TRYING TO UNDERSTAND TIME AND ETERNITY

A recent BBC programme by the physicist Brian Cox (who is not a Christian) stimulated me to look again at space, time and matter in a way which is not only scientific, but relates to spirituality. I have never understood why so many people think that science and Christianity clash and are incompatible, instead of accepting that each discipline has so much to offer the other in terms of deeper understandings.

The scientific concept of SpaceTime combines the three-dimensional ‘world of space’ with the fourth dimension of time. Scientists also tell us there are even more dimensions which most of us are completely unaware of. We find it hard to get our minds round anything which is beyond our grasp and limited understanding and knowledge! But if scientists are telling us there is so much more to life and the world than we thought possible, then it’s not surprising that there is much more to spirituality than we have ever grasped. We don’t know everything!

We accept a three-dimensional world and live within it without ever really thinking about it. Each of the dimensions is a continuum and we “sit” at a particular point on the three. Perhaps the comparison with a graph (although it has only two axes) is helpful. Each point on the graph is unique. And we believe that things we have seen and experienced or learnt about (such as the shop round the corner, Rohingya refugees in Bangladesh, the sun when it is hidden by clouds or at night time) still exist even though we cannot see and experience them all at this moment in time with any of our five senses.

Our way of looking at time is also seriously limited! We look at time as being either in the past, or the present, or in the future. This makes sense for everyday living “in the present moment” (which is not even a second, it is so brief and fleeting); we can also recall and learn from the past and plan for the future. But perhaps it is helpful, and even important, that we sometimes try to look beyond this limited and limiting perception of time.

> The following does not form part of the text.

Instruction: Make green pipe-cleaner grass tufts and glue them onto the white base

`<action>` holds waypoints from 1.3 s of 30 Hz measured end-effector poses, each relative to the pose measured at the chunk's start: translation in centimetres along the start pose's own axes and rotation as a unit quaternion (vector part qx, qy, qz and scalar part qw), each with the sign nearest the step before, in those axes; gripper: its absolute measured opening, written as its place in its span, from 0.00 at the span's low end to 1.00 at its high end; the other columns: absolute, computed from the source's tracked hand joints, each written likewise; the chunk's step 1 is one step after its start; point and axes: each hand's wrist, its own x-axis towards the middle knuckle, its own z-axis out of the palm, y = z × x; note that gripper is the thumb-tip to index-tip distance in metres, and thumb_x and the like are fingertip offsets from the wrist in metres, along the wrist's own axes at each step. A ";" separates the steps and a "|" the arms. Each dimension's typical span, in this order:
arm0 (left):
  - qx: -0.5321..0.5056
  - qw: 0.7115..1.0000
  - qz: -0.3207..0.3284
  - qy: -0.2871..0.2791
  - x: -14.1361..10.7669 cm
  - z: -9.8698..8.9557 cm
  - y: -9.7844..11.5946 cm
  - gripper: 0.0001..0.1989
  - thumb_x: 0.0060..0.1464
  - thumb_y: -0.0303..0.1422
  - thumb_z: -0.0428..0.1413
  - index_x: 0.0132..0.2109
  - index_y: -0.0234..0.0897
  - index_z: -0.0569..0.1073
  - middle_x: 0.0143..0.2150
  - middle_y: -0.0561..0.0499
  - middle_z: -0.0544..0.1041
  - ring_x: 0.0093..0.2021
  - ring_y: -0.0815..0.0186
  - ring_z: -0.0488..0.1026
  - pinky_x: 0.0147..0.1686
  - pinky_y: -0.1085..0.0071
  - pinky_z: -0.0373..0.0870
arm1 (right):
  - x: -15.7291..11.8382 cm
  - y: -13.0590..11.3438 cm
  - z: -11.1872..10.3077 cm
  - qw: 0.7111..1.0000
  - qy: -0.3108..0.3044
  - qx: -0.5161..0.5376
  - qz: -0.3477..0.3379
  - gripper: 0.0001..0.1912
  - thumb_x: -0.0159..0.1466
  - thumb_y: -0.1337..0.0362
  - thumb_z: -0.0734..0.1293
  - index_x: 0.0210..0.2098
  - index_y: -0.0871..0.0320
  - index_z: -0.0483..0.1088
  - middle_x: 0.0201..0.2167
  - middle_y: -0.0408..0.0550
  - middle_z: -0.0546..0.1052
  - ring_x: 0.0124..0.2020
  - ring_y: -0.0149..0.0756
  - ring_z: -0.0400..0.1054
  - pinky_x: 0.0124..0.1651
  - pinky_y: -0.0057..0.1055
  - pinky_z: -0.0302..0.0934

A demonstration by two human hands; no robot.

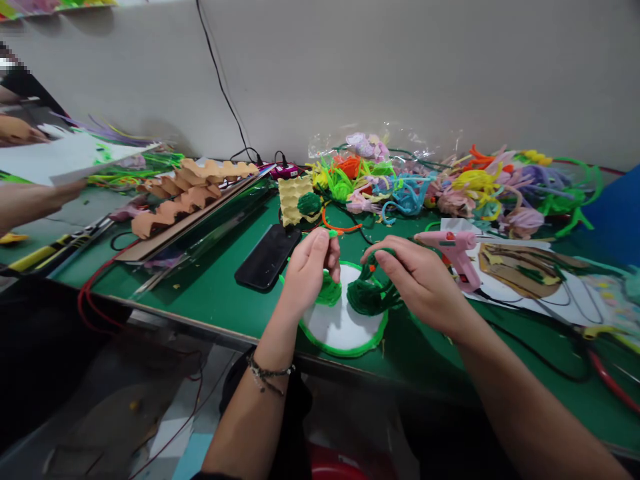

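My left hand (310,267) pinches a light green pipe-cleaner piece (330,291) above a white round disc with a bright green fuzzy rim (345,347). My right hand (415,280) grips a dark green pipe-cleaner bundle (367,297) just to the right of it, over the same disc. The two hands are close together, almost touching. A beaded bracelet sits on my left wrist.
A black phone (267,257) lies left of my hands. A pink glue gun (455,253) stands to the right on paper. A heap of coloured pipe cleaners (450,183) lines the back. Brown cardboard shapes (190,190) lie at left. Another person's hands (30,193) hold white paper at far left.
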 end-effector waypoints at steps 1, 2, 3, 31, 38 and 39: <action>0.001 1.000 0.000 -0.001 0.0 0.0 0.0 0.16 0.56 0.43 0.46 0.26 0.36 0.61 0.18 0.60 0.57 0.14 0.77 0.59 0.14 0.79 0.55 | 0.0 0.1 0.0 1.000 0.005 0.014 0.013 0.12 0.63 0.64 0.55 0.32 0.59 0.68 0.27 0.44 0.71 0.30 0.28 0.64 0.33 0.25 0.56; 0.002 1.000 0.000 -0.001 0.0 -0.1 0.0 0.17 0.55 0.44 0.46 0.26 0.36 0.61 0.17 0.60 0.56 0.14 0.78 0.57 0.13 0.78 0.52 | 0.0 0.2 0.0 0.999 0.013 0.031 0.028 0.10 0.63 0.64 0.56 0.33 0.59 0.68 0.27 0.44 0.71 0.28 0.28 0.64 0.31 0.25 0.56; 0.003 1.000 0.000 -0.001 0.0 -0.1 -0.1 0.17 0.55 0.44 0.46 0.26 0.36 0.61 0.17 0.60 0.55 0.14 0.78 0.55 0.12 0.78 0.50 | 0.0 0.3 0.0 0.997 0.022 0.050 0.045 0.09 0.62 0.64 0.57 0.34 0.58 0.68 0.25 0.43 0.71 0.27 0.27 0.63 0.29 0.24 0.56; -0.017 0.999 -0.028 -0.010 -0.1 0.6 -0.2 0.18 0.53 0.46 0.47 0.26 0.36 0.62 0.17 0.58 0.58 0.16 0.76 0.52 0.15 0.78 0.46 | 0.2 1.0 0.3 0.977 0.084 0.175 0.090 0.10 0.53 0.67 0.65 0.23 0.57 0.56 0.19 0.37 0.63 0.19 0.22 0.54 0.20 0.22 0.49; -0.007 1.000 -0.025 0.006 0.0 0.9 -0.1 0.18 0.54 0.46 0.46 0.26 0.36 0.61 0.26 0.54 0.68 0.15 0.79 0.48 0.13 0.77 0.45 | 0.0 1.3 1.2 0.980 0.088 0.169 0.060 0.12 0.57 0.66 0.63 0.23 0.56 0.53 0.19 0.37 0.65 0.21 0.25 0.62 0.23 0.23 0.54; -0.006 1.000 -0.029 0.004 0.0 1.0 -0.1 0.18 0.54 0.46 0.46 0.27 0.36 0.61 0.27 0.53 0.69 0.14 0.79 0.48 0.13 0.77 0.44 | -0.1 1.3 1.3 0.980 0.089 0.168 0.051 0.10 0.58 0.66 0.62 0.25 0.56 0.54 0.20 0.38 0.67 0.23 0.26 0.64 0.24 0.24 0.56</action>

Just as we can accept that things still exist even when we can’t sense them, perhaps we can accept that time is not necessarily divided into separate entities of past, present and future, even if we can’t understand the SpaceTime concept and all the other dimensions.

We often forget that thousands of years ago, the writer of Psalm 90 (apparently Moses) grappled with this conundrum in the first few lines of his Psalm (verses 1-6) and perhaps understood it better than most of us do today!

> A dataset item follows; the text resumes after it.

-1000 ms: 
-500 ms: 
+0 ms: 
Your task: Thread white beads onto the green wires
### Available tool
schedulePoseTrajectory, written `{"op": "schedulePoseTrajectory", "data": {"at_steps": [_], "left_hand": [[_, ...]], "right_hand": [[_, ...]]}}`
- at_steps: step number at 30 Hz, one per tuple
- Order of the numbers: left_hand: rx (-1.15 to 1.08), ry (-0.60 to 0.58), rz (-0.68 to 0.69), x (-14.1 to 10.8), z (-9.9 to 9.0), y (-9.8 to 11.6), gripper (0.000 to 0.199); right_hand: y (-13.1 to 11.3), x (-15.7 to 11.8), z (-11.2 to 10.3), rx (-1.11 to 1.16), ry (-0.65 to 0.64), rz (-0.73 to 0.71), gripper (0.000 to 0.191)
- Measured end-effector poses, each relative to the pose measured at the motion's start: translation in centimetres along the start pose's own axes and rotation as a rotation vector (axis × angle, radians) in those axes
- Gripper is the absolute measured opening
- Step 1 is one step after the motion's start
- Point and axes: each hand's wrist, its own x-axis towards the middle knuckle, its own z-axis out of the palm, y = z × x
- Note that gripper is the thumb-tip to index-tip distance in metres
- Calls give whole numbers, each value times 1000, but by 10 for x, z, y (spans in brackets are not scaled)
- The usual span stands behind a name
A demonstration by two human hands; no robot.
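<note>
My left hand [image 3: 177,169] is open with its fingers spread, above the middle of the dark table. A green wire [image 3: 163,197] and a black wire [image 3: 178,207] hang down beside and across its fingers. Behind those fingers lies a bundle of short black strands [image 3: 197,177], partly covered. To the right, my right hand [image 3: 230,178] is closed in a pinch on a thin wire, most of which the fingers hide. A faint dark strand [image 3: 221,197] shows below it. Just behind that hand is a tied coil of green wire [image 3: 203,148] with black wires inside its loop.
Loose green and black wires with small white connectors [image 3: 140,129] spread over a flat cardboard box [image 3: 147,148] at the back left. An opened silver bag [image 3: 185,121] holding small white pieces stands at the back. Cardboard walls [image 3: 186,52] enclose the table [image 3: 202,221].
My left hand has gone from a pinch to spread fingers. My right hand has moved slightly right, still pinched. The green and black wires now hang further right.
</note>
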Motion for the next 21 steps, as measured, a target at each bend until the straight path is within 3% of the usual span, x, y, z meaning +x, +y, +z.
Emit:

Lord, you have been our dwelling place
throughout all generations.
Before the mountains were born
or you brought forth the whole world,
from everlasting to everlasting you are God.
You turn people back to dust,
saying, “Return to dust, you mortals.”
A thousand years in your sight
are like a day that has just gone by,
or like a watch in the night.
Yet you sweep people away in the sleep of death—
they are like the new grass of the morning:
In the morning it springs up new,
but by evening it is dry and withered.

In the concept of SpaceTime, there is no past, present and future as we think of it from our limited perspective. This links in with the religious concept of eternity, a belief which is held by most, if not all, religions and forms of spirituality.

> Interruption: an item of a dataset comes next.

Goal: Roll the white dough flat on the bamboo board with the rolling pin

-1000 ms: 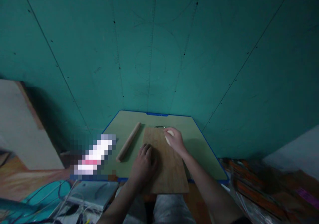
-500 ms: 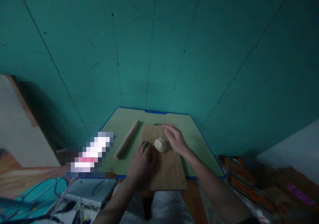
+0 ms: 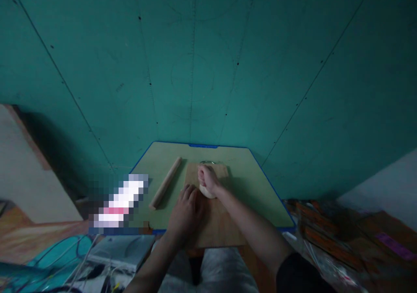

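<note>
A ball of pale dough [image 3: 207, 192] lies on a wooden cutting board [image 3: 215, 228], partly covered by my right hand [image 3: 208, 179]. That hand is closed in a fist and presses on top of the dough. At the board's left edge, my left hand [image 3: 185, 206] has its fingers bent together over the wood, gripping the board; its fingertips are partly hidden. To the left of the board a wooden rolling pin [image 3: 166, 183] lies at a slant, touched by neither hand.
The pale green table [image 3: 260, 197] has a blue rim and stands against a green wall [image 3: 208, 76]. A blurred-out bright object [image 3: 120, 202] is at its left side. Cables and a grey box [image 3: 120, 249] sit lower left; cardboard [image 3: 368, 241] is piled at right.
My right hand, open beside the dough before, has closed into a fist and moved left onto it. The left hand stays at the board's edge. The view has shifted slightly.
</note>
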`<state>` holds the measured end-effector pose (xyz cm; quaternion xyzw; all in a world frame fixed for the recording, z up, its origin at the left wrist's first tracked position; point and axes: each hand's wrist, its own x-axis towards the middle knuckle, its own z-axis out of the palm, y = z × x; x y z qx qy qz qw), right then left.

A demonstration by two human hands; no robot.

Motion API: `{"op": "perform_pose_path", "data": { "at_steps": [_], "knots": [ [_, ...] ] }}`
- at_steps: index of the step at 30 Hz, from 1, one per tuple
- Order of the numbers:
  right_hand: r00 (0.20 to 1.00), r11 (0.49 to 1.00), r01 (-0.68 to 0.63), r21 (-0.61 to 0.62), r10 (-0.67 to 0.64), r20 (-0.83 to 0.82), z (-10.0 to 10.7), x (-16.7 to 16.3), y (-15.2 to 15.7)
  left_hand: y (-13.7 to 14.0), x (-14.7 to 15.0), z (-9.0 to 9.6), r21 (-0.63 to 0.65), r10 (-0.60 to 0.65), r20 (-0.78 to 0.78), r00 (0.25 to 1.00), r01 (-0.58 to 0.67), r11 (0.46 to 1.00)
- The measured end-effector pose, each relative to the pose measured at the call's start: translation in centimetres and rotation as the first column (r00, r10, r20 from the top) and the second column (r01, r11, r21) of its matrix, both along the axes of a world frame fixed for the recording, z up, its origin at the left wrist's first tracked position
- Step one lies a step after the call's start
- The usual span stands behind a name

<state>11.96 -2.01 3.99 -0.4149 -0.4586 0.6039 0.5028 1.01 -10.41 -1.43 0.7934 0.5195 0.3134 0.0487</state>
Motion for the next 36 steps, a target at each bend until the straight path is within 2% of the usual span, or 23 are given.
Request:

Another ancient writer, the Biblical prophet, Jeremiah, ‘heard’ God saying to him: “Before I formed you in the womb I knew you, before you were born I set you apart; I appointed you as a prophet to the nations.” (Jeremiah 1:5) Two thousand years ago, Paul wrote: “God chose us in Christ before the world was made…..” (Ephesians 1:4). John writes in his Gospel how Jesus was the Word who existed with God in the beginning – through him all things came into being, not one thing came into being except through him (John 1:1-5).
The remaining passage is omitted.